Named Entity Recognition (NER) & Natural Language Processing (NLP)
Overview
OpenRegister uses Named Entity Recognition (NER) and Natural Language Processing (NLP) techniques to automatically identify and extract sensitive information from documents for GDPR compliance, data classification, and intelligent search capabilities.
What is NLP?
Natural Language Processing (NLP) is a field of artificial intelligence that enables computers to understand, interpret, and process human language in a meaningful way.
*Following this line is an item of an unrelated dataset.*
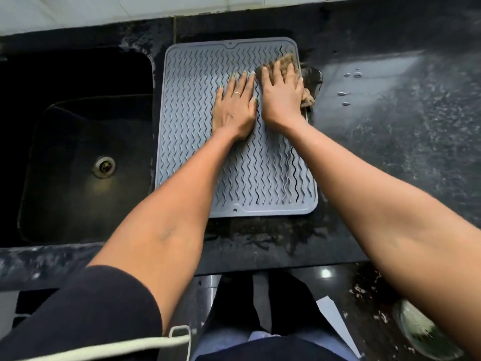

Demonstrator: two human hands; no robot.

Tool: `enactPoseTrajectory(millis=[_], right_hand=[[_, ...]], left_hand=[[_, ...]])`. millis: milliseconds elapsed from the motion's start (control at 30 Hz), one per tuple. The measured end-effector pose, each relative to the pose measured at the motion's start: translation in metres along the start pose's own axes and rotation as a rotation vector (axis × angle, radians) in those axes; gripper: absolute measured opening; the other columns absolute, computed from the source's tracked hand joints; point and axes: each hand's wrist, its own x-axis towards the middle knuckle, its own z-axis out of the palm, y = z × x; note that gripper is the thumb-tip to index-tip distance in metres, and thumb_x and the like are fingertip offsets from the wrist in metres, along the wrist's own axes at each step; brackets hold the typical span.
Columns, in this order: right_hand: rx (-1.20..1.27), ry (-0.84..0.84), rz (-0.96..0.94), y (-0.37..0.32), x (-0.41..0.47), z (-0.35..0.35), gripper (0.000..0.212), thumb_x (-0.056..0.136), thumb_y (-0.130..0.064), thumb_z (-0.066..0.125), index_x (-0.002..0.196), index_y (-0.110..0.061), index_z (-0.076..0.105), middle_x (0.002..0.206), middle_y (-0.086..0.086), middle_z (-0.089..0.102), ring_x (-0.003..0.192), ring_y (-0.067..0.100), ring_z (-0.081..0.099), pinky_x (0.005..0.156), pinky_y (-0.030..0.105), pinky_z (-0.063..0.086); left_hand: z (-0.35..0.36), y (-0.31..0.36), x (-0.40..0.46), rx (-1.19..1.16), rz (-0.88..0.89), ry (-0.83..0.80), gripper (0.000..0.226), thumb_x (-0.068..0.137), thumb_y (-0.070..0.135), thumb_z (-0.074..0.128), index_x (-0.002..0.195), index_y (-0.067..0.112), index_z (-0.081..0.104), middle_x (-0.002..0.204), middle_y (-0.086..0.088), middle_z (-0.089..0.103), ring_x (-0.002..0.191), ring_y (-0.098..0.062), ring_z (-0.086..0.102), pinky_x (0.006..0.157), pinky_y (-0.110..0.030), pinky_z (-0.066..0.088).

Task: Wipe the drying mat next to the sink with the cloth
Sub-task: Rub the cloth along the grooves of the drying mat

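A grey ribbed drying mat (197, 126) lies on the black counter just right of the sink (78, 152). My right hand (282, 97) presses flat on a brown cloth (286, 61) at the mat's far right edge; part of the cloth sticks out over the edge near my thumb side. My left hand (235, 105) lies flat on the mat right beside it, fingers spread, holding nothing. Both thumbs almost touch. Most of the cloth is hidden under my right hand.
The dark sink has a metal drain (104, 166). Water drops (343, 95) and a wet patch (313, 79) sit on the black counter (390, 113) right of the mat. A white tiled wall (104, 9) runs behind. Floor and my legs show below the counter edge.
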Motion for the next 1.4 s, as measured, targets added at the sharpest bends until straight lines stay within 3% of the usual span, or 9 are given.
enactPoseTrajectory(millis=[200,333,467,600,767,900,1133,1233,1400], right_hand=[[-0.001,0.147,0.036,-0.006,-0.042,0.005,0.048,0.095,-0.005,0.038,0.143,-0.006,0.032,0.154,0.019,0.027,0.142,0.041,0.020,0.112,0.055,0.025],[-0.030,0.211,-0.012,-0.006,-0.106,0.013,0.038,0.091,0.002,0.042,0.127,-0.004,0.051,0.134,0.019,0.051,0.124,0.040,0.045,0.089,0.048,0.046],[0.209,0.388,0.061,0.005,-0.104,-0.006,0.023,0.091,-0.019,0.050,0.100,-0.011,0.070,0.102,0.010,0.070,0.095,0.030,0.063,0.071,0.033,0.044],[0.471,0.565,0.130,0.010,-0.059,-0.029,0.042,0.089,-0.009,0.038,0.126,-0.017,0.057,0.127,0.004,0.062,0.116,0.024,0.054,0.093,0.035,0.043],[0.117,0.033,-0.005,0.017,-0.029,-0.004,0.066,0.090,0.001,0.042,0.149,-0.017,0.020,0.160,0.009,0.013,0.147,0.033,0.006,0.119,0.053,0.010],[0.050,0.191,0.021,0.007,-0.049,0.006,0.047,0.090,0.001,0.043,0.137,-0.005,0.041,0.146,0.018,0.039,0.134,0.038,0.032,0.107,0.051,0.031],[0.005,0.493,0.021,0.007,-0.148,0.026,0.030,0.085,0.000,0.045,0.079,-0.011,0.072,0.081,0.008,0.073,0.084,0.028,0.063,0.064,0.034,0.046],[0.192,0.362,0.071,0.013,-0.141,0.010,0.028,0.091,-0.010,0.046,0.097,-0.013,0.074,0.098,0.012,0.072,0.097,0.030,0.060,0.077,0.037,0.047],[0.447,0.465,0.145,0.018,-0.097,-0.020,0.030,0.092,-0.013,0.044,0.111,-0.021,0.066,0.121,0.002,0.062,0.110,0.018,0.052,0.093,0.030,0.045]], left_hand=[[-0.006,0.001,0.004,0.009,-0.009,-0.020,0.055,0.101,0.033,0.020,0.153,0.020,0.010,0.162,0.000,0.009,0.150,-0.020,0.007,0.122,-0.041,0.004],[-0.005,0.002,0.000,0.028,-0.019,-0.048,0.055,0.102,0.034,0.018,0.154,0.021,0.005,0.163,-0.001,0.004,0.150,-0.020,0.003,0.123,-0.042,0.002],[-0.008,0.009,-0.008,0.009,-0.041,-0.059,0.056,0.102,0.037,0.018,0.154,0.021,0.003,0.163,-0.001,0.002,0.150,-0.022,0.001,0.122,-0.043,0.000],[-0.003,0.011,-0.031,0.000,-0.046,-0.030,0.056,0.102,0.035,0.021,0.154,0.019,0.005,0.163,-0.001,0.002,0.150,-0.021,0.002,0.122,-0.042,0.001],[0.000,0.012,-0.043,0.007,-0.060,-0.018,0.055,0.102,0.030,0.021,0.154,0.017,0.007,0.163,0.000,0.005,0.150,-0.020,0.003,0.122,-0.040,0.001],[-0.003,0.015,-0.041,0.003,-0.075,-0.022,0.055,0.102,0.029,0.021,0.154,0.018,0.007,0.163,0.001,0.005,0.150,-0.018,0.004,0.122,-0.040,0.003],[-0.007,0.017,-0.048,0.023,-0.087,-0.050,0.056,0.102,0.031,0.020,0.153,0.018,0.004,0.163,-0.001,0.002,0.150,-0.018,0.003,0.123,-0.040,0.002],[-0.008,0.020,-0.051,0.020,-0.081,-0.060,0.056,0.102,0.031,0.020,0.153,0.017,0.001,0.163,-0.003,-0.001,0.150,-0.020,0.000,0.122,-0.040,-0.001],[-0.003,0.023,-0.076,0.003,-0.098,-0.055,0.057,0.102,0.030,0.022,0.154,0.017,0.001,0.163,-0.002,-0.002,0.150,-0.019,-0.001,0.121,-0.040,-0.002]])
Core NLP Capabilities in OpenRegister
NLP Tasks in OpenRegister
- Text Extraction: Convert files (PDF, DOCX, images) into machine-readable text
- Language Detection: Identify the language of content (English, Dutch, German, etc.)
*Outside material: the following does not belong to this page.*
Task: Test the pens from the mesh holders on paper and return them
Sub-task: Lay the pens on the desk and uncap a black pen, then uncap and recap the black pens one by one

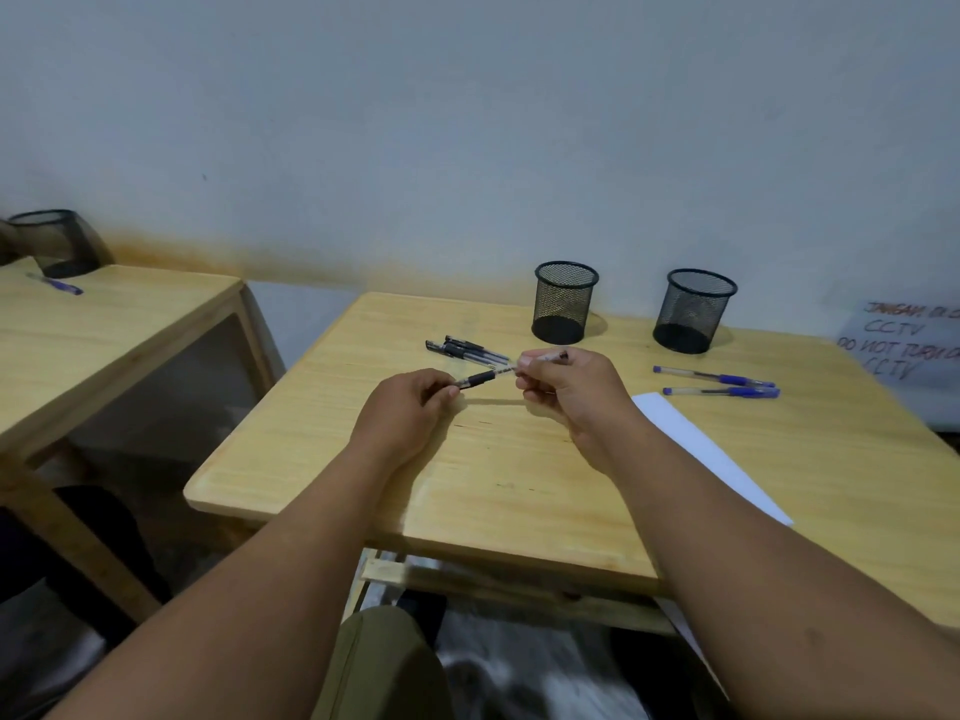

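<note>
A: Which step is in hand?

B: I'd judge uncapping. The left hand (415, 402) has its fingers curled round the dark end of a black pen (485, 377), and the right hand (558, 381) pinches the clear barrel. The pen spans the gap between the two hands, held just above the middle of the table (519, 511).

A: Cap on or off?

B: Too small to tell. The dark piece at the left fingertips could be the cap or the grip section.

A: And the next move?

B: Probably pulling the hands apart along the pen's line, then carrying the tip right to the paper (701, 449), which lies on the near right under the right forearm. No marks show on its visible part.

A: The holders?

B: Two mesh holders stand upright at the far edge, the left holder (565, 302) and the right holder (693, 310), apart from each other. Both look empty through the mesh.

A: So where are the pens?

B: A cluster of black pens (465, 349) lies just beyond the hands, near the left holder. Two blue pens (719, 385) lie side by side near the right holder, just beyond the paper's far corner. None has been returned yet.
</note>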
- Language Level Assessment: Determine reading difficulty (A1-C2 CEFR levels, Flesch-Kincaid scores)
- Named Entity Recognition (NER): Identify persons, organizations, locations, dates, etc.
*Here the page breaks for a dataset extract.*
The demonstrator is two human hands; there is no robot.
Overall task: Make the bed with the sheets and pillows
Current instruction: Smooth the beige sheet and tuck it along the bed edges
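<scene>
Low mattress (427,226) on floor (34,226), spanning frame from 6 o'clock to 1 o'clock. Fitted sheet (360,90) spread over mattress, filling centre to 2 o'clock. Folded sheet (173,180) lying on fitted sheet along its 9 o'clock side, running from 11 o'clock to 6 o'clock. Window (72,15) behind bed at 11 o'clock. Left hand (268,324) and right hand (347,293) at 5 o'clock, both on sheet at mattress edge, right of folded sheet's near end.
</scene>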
- Text Chunking: Split documents into semantic units for better processing
- Text Classification: Categorize documents by type, topic, or sensitivity
- Sentiment Analysis: Understand emotional tone (future feature)
What is NER?
Named Entity Recognition (NER) is a specific NLP task that locates and classifies named entities (proper nouns and important terms) in text into predefined categories.
Entity Categories
OpenRegister recognizes these entity types for GDPR compliance:
| Entity Type | Description | Examples | GDPR Category |
|---|---|---|---|
| PERSON | Individual names | John Doe, Jane Smith | Personal Data |
| Email addresses | john@example.com | Personal Data | |
| PHONE | Phone numbers | +31 6 12345678 | Personal Data |
| ADDRESS | Physical addresses | 123 Main St, Amsterdam | Personal Data |
| ORGANIZATION | Company/org names | Acme Corporation | Business Data |
| LOCATION | Geographic locations | Amsterdam, Netherlands | Contextual Data |
| DATE | Dates and times | 2025-01-15, January 15th | Temporal Data |
| IBAN | Bank account numbers | NL91 ABNA 0417 1643 00 | Sensitive PII |
| SSN | Social security numbers | 123-45-6789 | Sensitive PII |
NER Process Flow
NER Implementation Options
OpenRegister supports multiple NER engines to balance accuracy, privacy, and infrastructure requirements:
1. MITIE PHP Library (Local - Basic Setup)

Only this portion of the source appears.